Le chef du Bloc québécois, Gilles Duceppe, même s'il est en faveur de la fonction publique à visage découvert, dénonce les procédés de Stephen Harper. Il estime que ce n'est que de l'opportunisme politique, et rappelle que les conservateurs ont eu 10 ans pour régler la question et n'ont rien fait.

Pour les conservateurs, ce débat a été l'occasion de s'en prendre dans des publicités en français à Justin Trudeau, en pleine remontée dans les sondages, à tel point que certains croient qu'il n'est plus question que d'une lutte à deux partis. Sur fond de musique dramatique, la publicité indique qu'une large majorité de Québécois veut des cérémonies de citoyenneté à visage découvert. Puis, l'écran se déchire et sur une image de Justin Trudeau, on peut lire qu'il est déconnecté des valeurs québécoises.

La guerre des publicités

Les libéraux ont aussi de nouvelles publicités au Québec. Trois vidéos bien léchées qui reprennent trois grandes promesses de campagne. D'ailleurs, cette semaine a été l'occasion pour les trois principaux partis de publier leurs programmes politiques. Des publications utiles alors qu'a lieu le vote par anticipation.

Alors qu'on entre dans la dernière ligne droite, attendez-vous à voir beaucoup de publicités de campagne. Positives, négatives, peu importe, les partis politiques sont convaincus qu'elles peuvent encore faire une différence et ne s'en priveront pas.

Un dernier mot sur les réfugiés

Les partis se sont de nouveau affrontés verbalement sur la question de l'accueil des réfugiés au Canada après une fuite dans le quotidien Globe and Mail qui faisait état d'une interruption du processus cet été, le temps que le Bureau du premier ministre passe en revue les dossiers. Stephen Harper, qui commente rarement les fuites, a senti le besoin de se défendre en disant que le personnel politique n'avait pas eu à approuver les dossiers, mais simplement dû s'assurer que les procédures respectaient le besoin d'accueillir les minorités religieuses les plus vulnérables tout en protégeant la sécurité du pays.

Ses adversaires ont tout de même dénoncé, vertement dans le cas de M. Mulcair, l'ingérence dans ces dossiers.

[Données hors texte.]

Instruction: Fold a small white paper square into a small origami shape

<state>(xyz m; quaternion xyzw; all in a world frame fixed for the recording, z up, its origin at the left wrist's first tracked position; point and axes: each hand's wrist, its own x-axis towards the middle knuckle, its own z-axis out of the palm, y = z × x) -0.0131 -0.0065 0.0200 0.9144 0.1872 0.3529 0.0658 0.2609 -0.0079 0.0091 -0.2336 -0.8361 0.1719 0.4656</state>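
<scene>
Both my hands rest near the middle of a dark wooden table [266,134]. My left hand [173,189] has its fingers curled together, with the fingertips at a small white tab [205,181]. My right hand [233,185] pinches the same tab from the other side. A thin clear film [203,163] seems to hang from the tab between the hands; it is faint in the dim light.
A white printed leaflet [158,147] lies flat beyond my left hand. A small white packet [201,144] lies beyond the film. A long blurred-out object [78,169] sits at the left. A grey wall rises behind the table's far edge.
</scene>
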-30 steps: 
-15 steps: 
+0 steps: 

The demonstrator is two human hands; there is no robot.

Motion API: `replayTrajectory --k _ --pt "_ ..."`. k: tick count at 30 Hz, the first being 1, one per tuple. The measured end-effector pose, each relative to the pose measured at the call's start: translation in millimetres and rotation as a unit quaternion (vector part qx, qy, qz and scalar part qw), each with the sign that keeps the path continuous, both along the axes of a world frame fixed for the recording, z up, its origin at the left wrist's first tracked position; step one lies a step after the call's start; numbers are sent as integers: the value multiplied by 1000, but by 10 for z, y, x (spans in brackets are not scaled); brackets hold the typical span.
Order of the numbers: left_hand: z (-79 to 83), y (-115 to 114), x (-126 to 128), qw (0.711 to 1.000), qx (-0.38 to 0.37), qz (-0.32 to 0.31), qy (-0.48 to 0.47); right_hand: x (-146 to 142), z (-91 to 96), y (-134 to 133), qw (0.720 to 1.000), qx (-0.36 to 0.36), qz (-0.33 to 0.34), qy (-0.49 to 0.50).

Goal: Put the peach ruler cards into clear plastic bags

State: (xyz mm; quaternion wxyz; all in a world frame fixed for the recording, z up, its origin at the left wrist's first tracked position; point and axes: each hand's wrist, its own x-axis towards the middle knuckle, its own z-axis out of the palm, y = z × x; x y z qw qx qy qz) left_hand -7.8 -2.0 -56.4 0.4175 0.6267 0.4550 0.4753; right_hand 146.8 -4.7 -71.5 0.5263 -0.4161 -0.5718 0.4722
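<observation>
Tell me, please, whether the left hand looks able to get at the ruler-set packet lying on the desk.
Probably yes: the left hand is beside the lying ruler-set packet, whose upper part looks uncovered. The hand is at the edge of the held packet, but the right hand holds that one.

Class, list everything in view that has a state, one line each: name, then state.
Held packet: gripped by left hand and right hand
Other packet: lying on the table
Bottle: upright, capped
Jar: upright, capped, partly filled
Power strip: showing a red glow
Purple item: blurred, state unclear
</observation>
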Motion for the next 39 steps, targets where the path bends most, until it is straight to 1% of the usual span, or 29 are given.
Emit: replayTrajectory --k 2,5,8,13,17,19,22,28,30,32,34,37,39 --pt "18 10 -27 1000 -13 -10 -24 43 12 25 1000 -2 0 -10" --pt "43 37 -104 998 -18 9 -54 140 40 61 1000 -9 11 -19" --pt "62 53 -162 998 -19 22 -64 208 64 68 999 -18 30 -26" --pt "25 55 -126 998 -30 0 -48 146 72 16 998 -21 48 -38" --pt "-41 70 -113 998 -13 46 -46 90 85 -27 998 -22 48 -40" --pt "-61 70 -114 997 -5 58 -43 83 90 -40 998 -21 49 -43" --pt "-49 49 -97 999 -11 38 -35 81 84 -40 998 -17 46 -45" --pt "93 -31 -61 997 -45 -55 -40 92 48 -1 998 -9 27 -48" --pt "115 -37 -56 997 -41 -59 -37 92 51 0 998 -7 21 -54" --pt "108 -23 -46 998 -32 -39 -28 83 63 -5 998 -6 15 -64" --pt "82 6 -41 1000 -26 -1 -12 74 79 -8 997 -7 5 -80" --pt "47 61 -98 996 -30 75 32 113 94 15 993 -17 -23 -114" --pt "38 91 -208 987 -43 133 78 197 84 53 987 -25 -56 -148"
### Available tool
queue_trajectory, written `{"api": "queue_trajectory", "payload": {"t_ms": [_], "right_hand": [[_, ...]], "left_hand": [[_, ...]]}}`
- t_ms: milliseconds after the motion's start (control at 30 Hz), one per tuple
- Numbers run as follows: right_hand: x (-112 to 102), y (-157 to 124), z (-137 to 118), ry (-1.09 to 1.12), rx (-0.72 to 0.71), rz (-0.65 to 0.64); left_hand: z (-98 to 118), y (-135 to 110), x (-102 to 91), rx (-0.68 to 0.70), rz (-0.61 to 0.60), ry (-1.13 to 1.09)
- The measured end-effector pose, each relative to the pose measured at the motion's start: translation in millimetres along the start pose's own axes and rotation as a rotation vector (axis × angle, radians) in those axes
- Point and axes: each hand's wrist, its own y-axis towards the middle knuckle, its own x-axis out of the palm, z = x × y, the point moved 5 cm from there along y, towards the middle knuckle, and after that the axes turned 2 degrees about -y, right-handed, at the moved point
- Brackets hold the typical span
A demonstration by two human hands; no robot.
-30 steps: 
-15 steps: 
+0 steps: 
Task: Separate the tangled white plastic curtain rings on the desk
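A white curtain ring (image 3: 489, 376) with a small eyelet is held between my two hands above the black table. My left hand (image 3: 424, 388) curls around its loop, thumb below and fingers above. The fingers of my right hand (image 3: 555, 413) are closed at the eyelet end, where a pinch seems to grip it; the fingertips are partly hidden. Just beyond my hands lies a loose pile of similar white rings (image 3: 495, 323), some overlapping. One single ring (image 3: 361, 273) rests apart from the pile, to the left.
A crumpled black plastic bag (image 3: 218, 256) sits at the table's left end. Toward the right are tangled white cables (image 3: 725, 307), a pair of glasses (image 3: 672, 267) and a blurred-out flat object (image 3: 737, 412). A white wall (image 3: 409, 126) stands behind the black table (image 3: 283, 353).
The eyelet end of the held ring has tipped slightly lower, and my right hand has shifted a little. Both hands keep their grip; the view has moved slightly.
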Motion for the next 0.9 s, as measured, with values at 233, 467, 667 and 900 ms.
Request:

Depuis, des sources anonymes ont laissé entendre que les dossiers des musulmans sunnites et chiites (autres que les membres de la minorité yézidi) seraient renvoyés au bas de la pile, une façon de faire qui pourrait être populaire auprès d'électeurs issus de l'immigration indienne où sévit une grande intolérance à l'endroit des musulmans. Mais aucune preuve n'a encore fait surface. Cette question va peut-être encore donner lieu à quelques échanges.

Tout comme celle du niqab, d'ailleurs. La Pakistanaise Zunera Ishaq est devenue canadienne vendredi. Elle a pu prêter son serment de citoyenneté avec son niqab, après s'être dûment identifiée à visage découvert, et elle pourra voter le 19 octobre. Un parti politique ramènera-t-il l'affaire à l'avant-scène?